- What is needed -
Only an exact, complete copy of the listing will serve as the answer.

───── Information supplied

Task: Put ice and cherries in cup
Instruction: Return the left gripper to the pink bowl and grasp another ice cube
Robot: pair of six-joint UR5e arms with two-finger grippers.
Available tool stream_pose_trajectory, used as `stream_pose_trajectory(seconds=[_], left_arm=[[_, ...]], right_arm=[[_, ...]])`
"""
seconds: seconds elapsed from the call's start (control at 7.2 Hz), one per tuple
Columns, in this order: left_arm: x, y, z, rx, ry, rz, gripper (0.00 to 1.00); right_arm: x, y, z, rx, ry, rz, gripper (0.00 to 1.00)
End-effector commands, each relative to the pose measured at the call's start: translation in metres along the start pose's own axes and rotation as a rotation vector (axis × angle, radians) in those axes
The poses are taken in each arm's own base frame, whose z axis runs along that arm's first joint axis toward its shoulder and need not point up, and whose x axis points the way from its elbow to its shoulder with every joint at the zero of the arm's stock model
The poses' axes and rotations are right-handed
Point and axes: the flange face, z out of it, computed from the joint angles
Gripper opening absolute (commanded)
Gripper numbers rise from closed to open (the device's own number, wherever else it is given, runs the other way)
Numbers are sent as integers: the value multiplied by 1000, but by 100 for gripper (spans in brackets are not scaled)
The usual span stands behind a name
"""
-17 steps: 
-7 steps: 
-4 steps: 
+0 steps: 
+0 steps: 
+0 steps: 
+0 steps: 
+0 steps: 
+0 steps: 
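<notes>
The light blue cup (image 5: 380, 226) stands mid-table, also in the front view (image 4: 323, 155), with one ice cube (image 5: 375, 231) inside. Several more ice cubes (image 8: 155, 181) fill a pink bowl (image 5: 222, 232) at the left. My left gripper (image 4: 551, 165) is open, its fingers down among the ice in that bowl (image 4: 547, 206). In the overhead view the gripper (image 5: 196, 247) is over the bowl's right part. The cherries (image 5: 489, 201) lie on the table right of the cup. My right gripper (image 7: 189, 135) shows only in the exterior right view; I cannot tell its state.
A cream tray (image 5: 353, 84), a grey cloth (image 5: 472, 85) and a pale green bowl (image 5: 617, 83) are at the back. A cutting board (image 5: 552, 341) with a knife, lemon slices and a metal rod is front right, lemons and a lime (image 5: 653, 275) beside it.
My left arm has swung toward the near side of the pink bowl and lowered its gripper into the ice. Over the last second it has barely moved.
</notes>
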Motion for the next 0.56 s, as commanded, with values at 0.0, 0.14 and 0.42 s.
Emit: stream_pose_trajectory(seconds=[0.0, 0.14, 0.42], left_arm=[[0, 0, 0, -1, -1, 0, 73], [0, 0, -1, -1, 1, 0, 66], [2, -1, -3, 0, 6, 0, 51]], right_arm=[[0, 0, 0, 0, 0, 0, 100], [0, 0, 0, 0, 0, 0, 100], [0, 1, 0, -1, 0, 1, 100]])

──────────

- Answer space -
Task: Put ice and cherries in cup
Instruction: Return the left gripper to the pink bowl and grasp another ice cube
Robot: pair of six-joint UR5e arms with two-finger grippers.
Available tool stream_pose_trajectory, used as `stream_pose_trajectory(seconds=[_], left_arm=[[_, ...]], right_arm=[[_, ...]])`
"""
seconds: seconds elapsed from the call's start (control at 7.2 Hz), one per tuple
Columns, in this order: left_arm: x, y, z, rx, ry, rz, gripper (0.00 to 1.00); right_arm: x, y, z, rx, ry, rz, gripper (0.00 to 1.00)
End-effector commands, each relative to the pose measured at the call's start: translation in metres along the start pose's own axes and rotation as a rotation vector (axis × angle, radians) in those axes
The poses are taken in each arm's own base frame, whose z axis runs along that arm's first joint axis toward its shoulder and need not point up, and whose x axis points the way from its elbow to its shoulder with every joint at the zero of the arm's stock model
The poses' axes and rotations are right-handed
Point and axes: the flange face, z out of it, computed from the joint angles
Gripper opening absolute (commanded)
Gripper numbers rise from closed to open (the device's own number, wherever else it is given, runs the other way)
Numbers are sent as integers: the value multiplied by 1000, but by 100 for gripper (spans in brackets are not scaled)
The usual span stands behind a name
"""
-17 steps: 
-7 steps: 
-4 steps: 
+0 steps: 
+0 steps: 
+0 steps: 
+0 steps: 
+0 steps: 
+0 steps: 
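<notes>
The light blue cup (image 5: 380, 226) stands mid-table, also in the front view (image 4: 323, 155), with one ice cube (image 5: 375, 231) inside. Several more ice cubes (image 8: 155, 181) fill a pink bowl (image 5: 222, 232) at the left. My left gripper (image 4: 551, 165) is open, its fingers down among the ice in that bowl (image 4: 547, 206). In the overhead view the gripper (image 5: 196, 247) is over the bowl's right part. The cherries (image 5: 489, 201) lie on the table right of the cup. My right gripper (image 7: 189, 135) shows only in the exterior right view; I cannot tell its state.
A cream tray (image 5: 353, 84), a grey cloth (image 5: 472, 85) and a pale green bowl (image 5: 617, 83) are at the back. A cutting board (image 5: 552, 341) with a knife, lemon slices and a metal rod is front right, lemons and a lime (image 5: 653, 275) beside it.
My left arm has swung toward the near side of the pink bowl and lowered its gripper into the ice. Over the last second it has barely moved.
</notes>
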Motion for the next 0.56 s, as commanded, with values at 0.0, 0.14 and 0.42 s.
Emit: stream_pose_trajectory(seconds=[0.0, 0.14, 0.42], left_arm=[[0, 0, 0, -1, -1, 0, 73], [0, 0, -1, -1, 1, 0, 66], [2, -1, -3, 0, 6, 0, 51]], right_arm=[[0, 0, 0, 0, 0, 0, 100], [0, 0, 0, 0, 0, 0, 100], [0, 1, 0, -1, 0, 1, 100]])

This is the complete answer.